Now, that might not seem like something new and different from a) previous ideas I’d had b) any normal character’s New Years resolution c) something most 21 year olds think / say / believe. And it wasn’t. Until you mix in how close I was to losing my father. The man who made decisions for me. Who knew best. Who took care of business. Who I seeked approval of.
So this became a different kind of “I want to lose some weight.” It became – wow, I have NO control in this life. My dad almost died. He’s going to be severely impaired physically until he can get a new knee. I have NO control. I almost lost my dad. Oh wait, I CAN control something… I can control what I put in my mouth. AND it has the added benefit of that deprived feeling. That, I know I’m hungry and I am going to deny myself food, feeling. That, I’m better than *you* because I’m vegan – I don’t eat this, and that, and that, and this, and that and that and this. I am in complete control of what I put into my body.
And it worked.

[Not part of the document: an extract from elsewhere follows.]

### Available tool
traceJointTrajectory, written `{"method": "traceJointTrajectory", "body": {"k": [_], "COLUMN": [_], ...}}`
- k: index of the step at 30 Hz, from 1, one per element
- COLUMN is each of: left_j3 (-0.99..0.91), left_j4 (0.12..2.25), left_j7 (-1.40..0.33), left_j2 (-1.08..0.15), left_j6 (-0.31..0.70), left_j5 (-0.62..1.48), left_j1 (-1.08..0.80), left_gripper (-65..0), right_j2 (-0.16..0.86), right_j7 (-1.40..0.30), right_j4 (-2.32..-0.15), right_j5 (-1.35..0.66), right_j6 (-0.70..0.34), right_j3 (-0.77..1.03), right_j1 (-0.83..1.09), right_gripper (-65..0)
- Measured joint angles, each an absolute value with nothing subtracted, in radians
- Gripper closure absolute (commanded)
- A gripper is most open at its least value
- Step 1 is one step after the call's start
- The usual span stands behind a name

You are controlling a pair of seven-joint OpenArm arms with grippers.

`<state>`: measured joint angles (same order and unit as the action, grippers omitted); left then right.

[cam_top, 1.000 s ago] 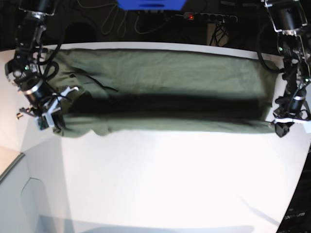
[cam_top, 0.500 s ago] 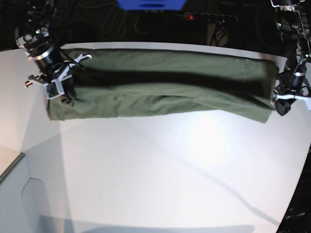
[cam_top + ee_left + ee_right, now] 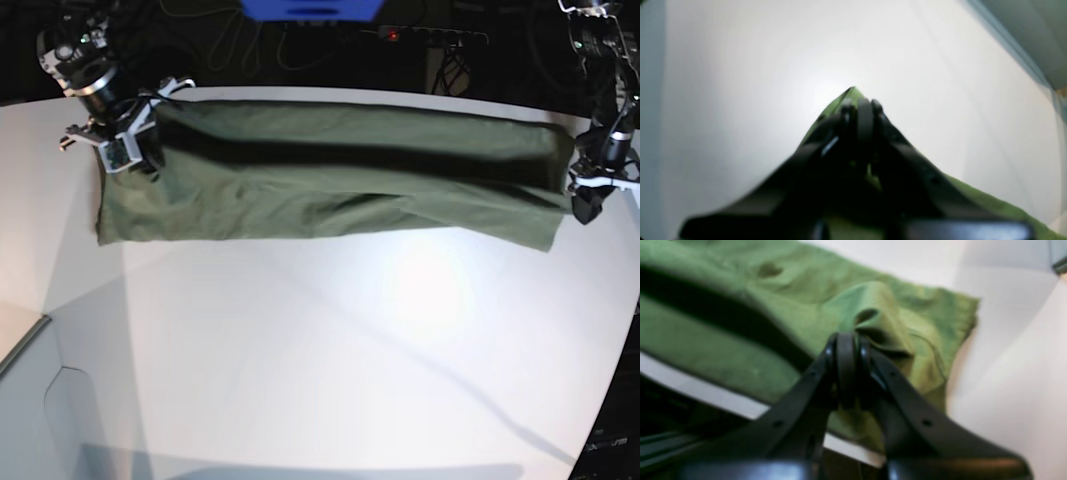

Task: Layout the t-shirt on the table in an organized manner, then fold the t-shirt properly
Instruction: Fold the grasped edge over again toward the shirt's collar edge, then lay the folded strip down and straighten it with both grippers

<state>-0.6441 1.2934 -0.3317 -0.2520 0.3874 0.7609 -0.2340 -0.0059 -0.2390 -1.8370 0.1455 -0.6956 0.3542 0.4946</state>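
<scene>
Olive-green short-sleeved cotton t-shirt fabric is pinched at both ends by black fingers. In the right wrist view, the right gripper has its fingers clenched together on a bunched ridge of the cloth, which rises into a small puckered fold just beyond the tips. In the left wrist view, the left gripper is likewise clamped shut on a thin peak of green fabric that pokes out past the tips, with more of the cloth trailing under the fingers toward the lower right; that picture is blurred.

In the base view the right gripper is at the far left and the left gripper at the far right, so the garment stretches between them as a long, wide band along the far part of the smooth matte white tabletop. A dark shadowed crease runs lengthwise through the band. Its near edge lies on the tabletop, sagging lowest near the right end, and its left end hangs down past the right gripper as a squarish flap. The near half of the tabletop shows bright glare.
</scene>
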Motion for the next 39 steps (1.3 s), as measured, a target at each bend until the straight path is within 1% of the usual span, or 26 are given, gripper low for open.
{"method": "traceJointTrajectory", "body": {"k": [6, 8, 12, 15, 23, 33, 39], "left_j3": [-0.646, -0.674, -0.763, -0.789, -0.78, -0.737, -0.73], "left_j4": [1.253, 1.253, 1.324, 1.372, 1.381, 1.389, 1.39], "left_j7": [-0.324, -0.336, -0.336, -0.338, -0.34, -0.342, -0.34], "left_j2": [-0.258, -0.25, -0.229, -0.219, -0.218, -0.221, -0.224], "left_j6": [0.389, 0.389, 0.39, 0.389, 0.389, 0.39, 0.389], "left_j5": [0.765, 0.765, 0.768, 0.766, 0.76, 0.76, 0.76], "left_j1": [-0.23, -0.235, -0.255, -0.265, -0.2, -0.053, -0.05], "left_gripper": [-0.1, -0.1, -0.1, -0.1, -0.1, -0.1, -0.1], "right_j2": [-0.017, -0.017, -0.017, -0.017, -0.017, -0.017, -0.017], "right_j7": [-0.236, -0.236, -0.233, -0.234, -0.226, -0.237, -0.24], "right_j4": [-1.834, -1.821, -1.805, -1.79, -1.785, -1.784, -1.784], "right_j5": [0.144, 0.142, 0.142, 0.142, 0.142, 0.142, 0.142], "right_j6": [-0.696, -0.695, -0.696, -0.695, -0.695, -0.695, -0.695], "right_j3": [0.355, 0.355, 0.36, 0.36, 0.356, 0.354, 0.354], "right_j1": [0.498, 0.506, 0.504, 0.501, 0.463, 0.444, 0.442], "right_gripper": [0.0, 0.0, 0.0, 0.0, 0.0, 0.0, 0.0]}}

By the time I graduated from GVSU I had lost all of the 10 lbs – maybe more. I didn’t even own a scale. Then my good friend had a genius idea – let’s run a 1/2 marathon. (story for another post…)
I was all in. I started running. Wow, did you know when you run for like an hour you can like let your thoughts go and you think you’re thinking about important stuff but you’re just running away from the important thinking? No? You didn’t? Well… Let me tell you how awesome it can be!
Or, did you know that being a Frutarian is a real thing? Yup! I can filet a watermelon. And you can live off just watermelon!
It’s totally NOT a bad thing if you teach summer school in the morning, you wear a sweater on the way there because you’re so cold, then you get in the car at noon and it’s like 110 degrees inside but you don’t roll down the windows or turn on the air because you’ve been chilled to the bone all morning and then you go home and eat a handful or Newman’s Own Pretzels (only five), about 10 raw almonds, and melon and then head down to the beach and bask in the sun while you read (errrr… I mean pass out for 3 hours because you’re fucking weak and HOT and sweating) and then you get up, have a few more pretzels, maybe a salad for dinner and then run 6 miles. Totally NOT a bad thing!
That was the beginning. It started because I needed control of something. But then it kept going. It’s been a battle ever since.